## Instructions to follow
Pull every line holding the word "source" out of the data and copy it.

## Data for this task

———

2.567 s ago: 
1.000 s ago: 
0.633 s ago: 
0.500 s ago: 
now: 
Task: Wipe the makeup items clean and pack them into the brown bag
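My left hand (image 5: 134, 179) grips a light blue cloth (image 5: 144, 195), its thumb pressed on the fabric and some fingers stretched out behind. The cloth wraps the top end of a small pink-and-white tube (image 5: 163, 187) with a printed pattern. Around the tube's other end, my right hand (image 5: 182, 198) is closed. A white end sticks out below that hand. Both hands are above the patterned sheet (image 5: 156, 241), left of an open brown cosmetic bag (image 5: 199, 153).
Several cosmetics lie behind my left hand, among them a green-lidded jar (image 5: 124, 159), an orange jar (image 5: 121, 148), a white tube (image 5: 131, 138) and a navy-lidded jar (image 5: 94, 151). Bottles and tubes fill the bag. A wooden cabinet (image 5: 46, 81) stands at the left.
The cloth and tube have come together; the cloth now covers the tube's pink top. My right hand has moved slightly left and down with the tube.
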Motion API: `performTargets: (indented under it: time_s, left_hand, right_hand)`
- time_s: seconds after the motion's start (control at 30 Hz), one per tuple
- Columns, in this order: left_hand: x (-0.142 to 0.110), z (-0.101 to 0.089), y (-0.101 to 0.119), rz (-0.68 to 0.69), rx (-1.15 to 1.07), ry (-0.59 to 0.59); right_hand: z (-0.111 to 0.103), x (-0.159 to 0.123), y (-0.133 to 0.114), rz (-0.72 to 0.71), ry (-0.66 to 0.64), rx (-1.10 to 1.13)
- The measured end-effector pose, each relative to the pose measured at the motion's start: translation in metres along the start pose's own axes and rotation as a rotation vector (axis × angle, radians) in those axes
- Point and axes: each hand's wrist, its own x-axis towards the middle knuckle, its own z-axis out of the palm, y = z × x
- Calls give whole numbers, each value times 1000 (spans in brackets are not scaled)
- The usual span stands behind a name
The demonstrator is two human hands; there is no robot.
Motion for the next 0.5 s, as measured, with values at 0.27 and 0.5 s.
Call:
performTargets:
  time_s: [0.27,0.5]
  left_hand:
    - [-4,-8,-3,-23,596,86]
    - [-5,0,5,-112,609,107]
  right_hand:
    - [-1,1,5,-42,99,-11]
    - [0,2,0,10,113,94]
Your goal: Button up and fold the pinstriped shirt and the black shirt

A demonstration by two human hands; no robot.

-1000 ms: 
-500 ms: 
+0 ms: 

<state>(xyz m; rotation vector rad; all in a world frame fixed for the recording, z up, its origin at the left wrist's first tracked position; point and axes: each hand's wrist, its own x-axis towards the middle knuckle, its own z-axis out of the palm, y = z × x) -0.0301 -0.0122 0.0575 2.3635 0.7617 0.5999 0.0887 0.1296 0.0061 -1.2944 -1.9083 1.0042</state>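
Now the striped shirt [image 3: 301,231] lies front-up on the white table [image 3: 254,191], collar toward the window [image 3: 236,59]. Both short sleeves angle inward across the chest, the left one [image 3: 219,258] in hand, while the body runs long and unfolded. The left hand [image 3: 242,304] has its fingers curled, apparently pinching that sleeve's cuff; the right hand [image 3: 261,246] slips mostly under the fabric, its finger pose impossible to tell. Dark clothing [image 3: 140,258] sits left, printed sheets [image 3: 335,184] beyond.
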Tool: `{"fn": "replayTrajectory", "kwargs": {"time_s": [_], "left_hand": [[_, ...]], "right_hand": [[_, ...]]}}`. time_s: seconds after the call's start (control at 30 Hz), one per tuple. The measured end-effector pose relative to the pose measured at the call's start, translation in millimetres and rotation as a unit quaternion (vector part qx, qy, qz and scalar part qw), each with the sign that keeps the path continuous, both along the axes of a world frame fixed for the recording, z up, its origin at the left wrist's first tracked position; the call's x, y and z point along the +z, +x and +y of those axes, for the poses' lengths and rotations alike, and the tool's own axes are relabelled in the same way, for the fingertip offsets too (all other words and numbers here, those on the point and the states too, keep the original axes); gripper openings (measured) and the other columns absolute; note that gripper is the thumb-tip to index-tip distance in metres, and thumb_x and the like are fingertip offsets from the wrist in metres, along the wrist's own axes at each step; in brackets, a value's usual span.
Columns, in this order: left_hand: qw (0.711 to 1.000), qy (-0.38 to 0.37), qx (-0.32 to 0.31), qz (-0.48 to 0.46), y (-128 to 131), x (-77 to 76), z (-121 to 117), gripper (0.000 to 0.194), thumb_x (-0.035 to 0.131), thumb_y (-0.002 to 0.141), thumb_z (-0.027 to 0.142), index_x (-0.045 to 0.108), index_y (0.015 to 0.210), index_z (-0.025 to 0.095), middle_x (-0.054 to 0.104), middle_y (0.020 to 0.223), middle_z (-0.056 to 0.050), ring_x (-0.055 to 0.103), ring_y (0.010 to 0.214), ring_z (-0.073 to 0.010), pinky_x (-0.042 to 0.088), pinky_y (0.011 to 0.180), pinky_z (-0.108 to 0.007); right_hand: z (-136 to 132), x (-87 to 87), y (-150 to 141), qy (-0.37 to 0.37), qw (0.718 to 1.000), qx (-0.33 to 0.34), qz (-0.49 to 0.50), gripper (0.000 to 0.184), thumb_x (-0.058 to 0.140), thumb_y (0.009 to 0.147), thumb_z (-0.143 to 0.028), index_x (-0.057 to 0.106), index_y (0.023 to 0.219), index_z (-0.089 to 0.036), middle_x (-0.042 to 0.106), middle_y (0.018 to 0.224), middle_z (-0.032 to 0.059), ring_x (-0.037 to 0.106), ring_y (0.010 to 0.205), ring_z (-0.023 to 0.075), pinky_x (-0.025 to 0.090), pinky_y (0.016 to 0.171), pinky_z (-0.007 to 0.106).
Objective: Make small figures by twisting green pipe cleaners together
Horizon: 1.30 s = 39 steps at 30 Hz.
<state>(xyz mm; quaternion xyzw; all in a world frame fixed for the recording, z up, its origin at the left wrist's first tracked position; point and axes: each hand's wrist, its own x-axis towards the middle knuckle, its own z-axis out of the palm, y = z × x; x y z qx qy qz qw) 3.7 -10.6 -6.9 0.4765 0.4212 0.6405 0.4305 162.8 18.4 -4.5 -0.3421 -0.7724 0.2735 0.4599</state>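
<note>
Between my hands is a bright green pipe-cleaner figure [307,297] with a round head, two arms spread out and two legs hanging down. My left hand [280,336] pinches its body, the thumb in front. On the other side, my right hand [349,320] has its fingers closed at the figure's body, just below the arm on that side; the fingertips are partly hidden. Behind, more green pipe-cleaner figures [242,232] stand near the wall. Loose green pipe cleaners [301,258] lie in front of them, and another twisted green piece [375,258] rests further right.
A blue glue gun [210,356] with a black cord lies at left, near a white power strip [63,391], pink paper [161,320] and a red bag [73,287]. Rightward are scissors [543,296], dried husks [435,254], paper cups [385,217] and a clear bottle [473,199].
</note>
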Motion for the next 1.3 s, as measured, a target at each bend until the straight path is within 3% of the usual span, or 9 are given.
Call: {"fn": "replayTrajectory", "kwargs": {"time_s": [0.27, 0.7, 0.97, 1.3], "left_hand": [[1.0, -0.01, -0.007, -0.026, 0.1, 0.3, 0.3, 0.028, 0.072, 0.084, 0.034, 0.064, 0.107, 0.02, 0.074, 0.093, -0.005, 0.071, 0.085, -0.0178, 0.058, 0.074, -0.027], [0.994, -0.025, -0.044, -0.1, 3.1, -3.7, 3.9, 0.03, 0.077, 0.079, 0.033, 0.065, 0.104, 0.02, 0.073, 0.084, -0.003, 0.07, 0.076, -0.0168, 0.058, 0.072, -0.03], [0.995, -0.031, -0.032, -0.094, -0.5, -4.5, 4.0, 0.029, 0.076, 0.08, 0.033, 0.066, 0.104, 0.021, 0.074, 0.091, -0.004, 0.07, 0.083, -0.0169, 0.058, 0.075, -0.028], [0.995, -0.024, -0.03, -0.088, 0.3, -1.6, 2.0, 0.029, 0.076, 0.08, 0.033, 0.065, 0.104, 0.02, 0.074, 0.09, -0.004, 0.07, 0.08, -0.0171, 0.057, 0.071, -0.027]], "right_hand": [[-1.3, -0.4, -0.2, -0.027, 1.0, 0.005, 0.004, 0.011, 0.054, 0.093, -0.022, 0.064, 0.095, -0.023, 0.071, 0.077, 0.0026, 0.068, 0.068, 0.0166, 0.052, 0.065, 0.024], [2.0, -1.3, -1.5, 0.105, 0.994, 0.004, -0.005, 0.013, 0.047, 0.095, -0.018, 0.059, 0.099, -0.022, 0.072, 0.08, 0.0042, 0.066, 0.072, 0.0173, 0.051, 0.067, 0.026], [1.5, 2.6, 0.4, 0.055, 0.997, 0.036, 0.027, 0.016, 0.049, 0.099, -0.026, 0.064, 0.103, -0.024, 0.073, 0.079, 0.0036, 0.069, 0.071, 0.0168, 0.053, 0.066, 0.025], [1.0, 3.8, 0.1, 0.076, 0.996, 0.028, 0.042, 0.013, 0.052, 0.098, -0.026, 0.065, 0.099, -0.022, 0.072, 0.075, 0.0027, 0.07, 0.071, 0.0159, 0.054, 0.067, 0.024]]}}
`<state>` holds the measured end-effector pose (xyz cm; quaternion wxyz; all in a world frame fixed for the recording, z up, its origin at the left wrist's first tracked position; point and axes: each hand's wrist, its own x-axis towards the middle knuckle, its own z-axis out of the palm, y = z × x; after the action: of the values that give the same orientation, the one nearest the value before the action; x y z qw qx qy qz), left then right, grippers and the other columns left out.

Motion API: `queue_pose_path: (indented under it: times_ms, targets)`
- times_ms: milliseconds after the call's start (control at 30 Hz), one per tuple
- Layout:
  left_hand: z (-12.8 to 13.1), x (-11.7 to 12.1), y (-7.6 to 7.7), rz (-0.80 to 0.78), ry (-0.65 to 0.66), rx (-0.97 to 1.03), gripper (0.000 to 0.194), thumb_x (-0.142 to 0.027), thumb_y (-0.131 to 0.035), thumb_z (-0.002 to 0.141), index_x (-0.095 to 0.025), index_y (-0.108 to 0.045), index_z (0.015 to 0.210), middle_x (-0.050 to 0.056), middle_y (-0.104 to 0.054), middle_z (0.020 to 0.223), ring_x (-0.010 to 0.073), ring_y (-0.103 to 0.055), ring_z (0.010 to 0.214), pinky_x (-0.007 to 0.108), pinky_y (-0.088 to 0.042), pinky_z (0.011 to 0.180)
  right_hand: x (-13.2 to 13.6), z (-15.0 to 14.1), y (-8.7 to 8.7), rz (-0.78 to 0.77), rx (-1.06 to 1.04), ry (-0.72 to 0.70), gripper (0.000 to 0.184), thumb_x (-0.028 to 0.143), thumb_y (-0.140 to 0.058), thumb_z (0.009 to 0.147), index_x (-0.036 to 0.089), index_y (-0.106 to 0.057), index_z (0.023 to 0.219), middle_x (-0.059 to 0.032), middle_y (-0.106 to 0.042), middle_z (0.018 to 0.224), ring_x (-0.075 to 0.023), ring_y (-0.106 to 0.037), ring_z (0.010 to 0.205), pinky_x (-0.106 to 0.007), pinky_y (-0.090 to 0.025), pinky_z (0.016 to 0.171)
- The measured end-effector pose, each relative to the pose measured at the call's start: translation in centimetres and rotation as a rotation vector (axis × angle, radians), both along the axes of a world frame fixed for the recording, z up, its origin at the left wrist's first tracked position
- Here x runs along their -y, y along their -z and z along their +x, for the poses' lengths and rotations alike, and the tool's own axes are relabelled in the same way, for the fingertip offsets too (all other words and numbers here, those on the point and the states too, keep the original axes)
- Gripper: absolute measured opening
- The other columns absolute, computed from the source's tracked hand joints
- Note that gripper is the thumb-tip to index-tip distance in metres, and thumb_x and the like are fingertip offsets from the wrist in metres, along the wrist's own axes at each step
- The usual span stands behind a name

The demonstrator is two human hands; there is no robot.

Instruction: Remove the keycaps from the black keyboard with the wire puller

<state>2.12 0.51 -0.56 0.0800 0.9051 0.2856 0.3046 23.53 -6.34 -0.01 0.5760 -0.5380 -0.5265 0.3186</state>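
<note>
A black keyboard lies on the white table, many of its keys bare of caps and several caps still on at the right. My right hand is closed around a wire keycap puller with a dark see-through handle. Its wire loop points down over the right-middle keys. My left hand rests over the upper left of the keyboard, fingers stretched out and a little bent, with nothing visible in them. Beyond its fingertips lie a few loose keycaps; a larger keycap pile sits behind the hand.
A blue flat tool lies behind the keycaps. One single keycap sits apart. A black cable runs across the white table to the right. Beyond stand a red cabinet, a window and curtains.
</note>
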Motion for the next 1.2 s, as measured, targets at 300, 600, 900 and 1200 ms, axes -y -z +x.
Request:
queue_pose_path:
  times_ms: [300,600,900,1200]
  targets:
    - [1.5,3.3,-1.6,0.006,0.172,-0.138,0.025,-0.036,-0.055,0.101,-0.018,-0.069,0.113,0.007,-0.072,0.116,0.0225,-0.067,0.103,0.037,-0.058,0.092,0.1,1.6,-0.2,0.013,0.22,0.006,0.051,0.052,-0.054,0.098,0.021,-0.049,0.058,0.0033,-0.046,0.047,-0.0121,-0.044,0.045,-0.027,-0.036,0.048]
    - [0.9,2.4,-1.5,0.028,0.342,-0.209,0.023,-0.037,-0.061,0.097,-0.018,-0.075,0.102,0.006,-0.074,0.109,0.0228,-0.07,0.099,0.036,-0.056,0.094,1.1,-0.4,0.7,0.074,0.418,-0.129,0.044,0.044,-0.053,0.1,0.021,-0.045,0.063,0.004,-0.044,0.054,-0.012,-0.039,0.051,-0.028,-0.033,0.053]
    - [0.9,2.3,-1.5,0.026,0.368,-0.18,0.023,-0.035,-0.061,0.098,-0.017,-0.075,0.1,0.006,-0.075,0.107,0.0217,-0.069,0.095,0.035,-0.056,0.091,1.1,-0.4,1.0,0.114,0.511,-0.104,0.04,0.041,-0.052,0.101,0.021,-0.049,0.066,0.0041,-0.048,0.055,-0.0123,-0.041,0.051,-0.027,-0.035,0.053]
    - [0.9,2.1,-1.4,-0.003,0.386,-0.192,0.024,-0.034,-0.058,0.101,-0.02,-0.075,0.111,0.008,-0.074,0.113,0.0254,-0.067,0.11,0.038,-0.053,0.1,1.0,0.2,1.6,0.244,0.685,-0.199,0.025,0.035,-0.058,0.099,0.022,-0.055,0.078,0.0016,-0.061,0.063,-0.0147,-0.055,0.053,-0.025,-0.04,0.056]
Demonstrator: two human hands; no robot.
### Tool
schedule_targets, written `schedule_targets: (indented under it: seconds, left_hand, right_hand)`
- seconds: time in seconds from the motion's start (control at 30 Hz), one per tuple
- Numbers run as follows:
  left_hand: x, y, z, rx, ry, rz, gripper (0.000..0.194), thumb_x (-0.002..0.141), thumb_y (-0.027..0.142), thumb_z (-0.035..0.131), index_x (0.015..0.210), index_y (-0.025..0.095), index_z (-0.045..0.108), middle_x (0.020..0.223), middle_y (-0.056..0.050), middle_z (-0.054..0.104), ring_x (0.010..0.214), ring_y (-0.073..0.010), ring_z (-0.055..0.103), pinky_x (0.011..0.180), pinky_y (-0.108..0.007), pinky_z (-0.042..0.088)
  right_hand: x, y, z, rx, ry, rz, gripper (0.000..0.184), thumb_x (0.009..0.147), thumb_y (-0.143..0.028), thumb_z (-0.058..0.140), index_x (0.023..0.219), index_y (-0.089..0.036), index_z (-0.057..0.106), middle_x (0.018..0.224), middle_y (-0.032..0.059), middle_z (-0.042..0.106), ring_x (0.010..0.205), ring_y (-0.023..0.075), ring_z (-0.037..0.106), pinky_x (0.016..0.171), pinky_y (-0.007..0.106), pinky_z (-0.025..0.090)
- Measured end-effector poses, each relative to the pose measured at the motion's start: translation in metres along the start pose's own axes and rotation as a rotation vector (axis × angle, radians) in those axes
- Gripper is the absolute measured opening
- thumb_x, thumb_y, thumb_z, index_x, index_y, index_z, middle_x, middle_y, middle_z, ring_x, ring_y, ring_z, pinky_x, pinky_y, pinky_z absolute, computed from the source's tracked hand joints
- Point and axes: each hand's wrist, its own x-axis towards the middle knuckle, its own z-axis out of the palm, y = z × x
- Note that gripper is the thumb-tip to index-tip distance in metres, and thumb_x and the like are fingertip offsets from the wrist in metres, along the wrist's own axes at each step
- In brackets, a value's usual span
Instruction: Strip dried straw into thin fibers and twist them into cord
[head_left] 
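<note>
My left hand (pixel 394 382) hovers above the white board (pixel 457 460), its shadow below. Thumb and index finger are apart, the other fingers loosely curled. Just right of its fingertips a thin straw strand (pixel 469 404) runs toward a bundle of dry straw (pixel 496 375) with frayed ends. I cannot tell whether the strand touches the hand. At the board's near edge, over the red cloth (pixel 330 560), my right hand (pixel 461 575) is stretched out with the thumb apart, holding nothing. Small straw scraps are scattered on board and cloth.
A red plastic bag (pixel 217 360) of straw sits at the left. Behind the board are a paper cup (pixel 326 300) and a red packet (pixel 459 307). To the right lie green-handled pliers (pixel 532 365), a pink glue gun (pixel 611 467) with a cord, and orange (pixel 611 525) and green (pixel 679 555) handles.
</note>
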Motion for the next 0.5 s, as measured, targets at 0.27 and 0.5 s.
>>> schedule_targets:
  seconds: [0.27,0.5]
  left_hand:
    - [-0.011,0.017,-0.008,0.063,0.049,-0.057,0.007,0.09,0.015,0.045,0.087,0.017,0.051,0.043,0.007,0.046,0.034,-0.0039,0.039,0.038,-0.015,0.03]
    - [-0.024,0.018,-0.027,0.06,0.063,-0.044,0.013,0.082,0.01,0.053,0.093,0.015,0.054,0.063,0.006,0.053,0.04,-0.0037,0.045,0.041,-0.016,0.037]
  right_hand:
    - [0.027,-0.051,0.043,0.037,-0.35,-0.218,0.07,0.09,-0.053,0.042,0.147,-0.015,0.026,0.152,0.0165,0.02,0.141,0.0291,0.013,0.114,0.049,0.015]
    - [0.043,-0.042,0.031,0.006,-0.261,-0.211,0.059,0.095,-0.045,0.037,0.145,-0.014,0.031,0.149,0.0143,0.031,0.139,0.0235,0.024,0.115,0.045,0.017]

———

## Problem solution
- The other columns absolute, computed from the source's tracked hand joints
- thumb_x, thumb_y, thumb_z, index_x, index_y, index_z, middle_x, middle_y, middle_z, ring_x, ring_y, ring_z, pinky_x, pinky_y, pinky_z absolute, computed from the source's tracked hand joints

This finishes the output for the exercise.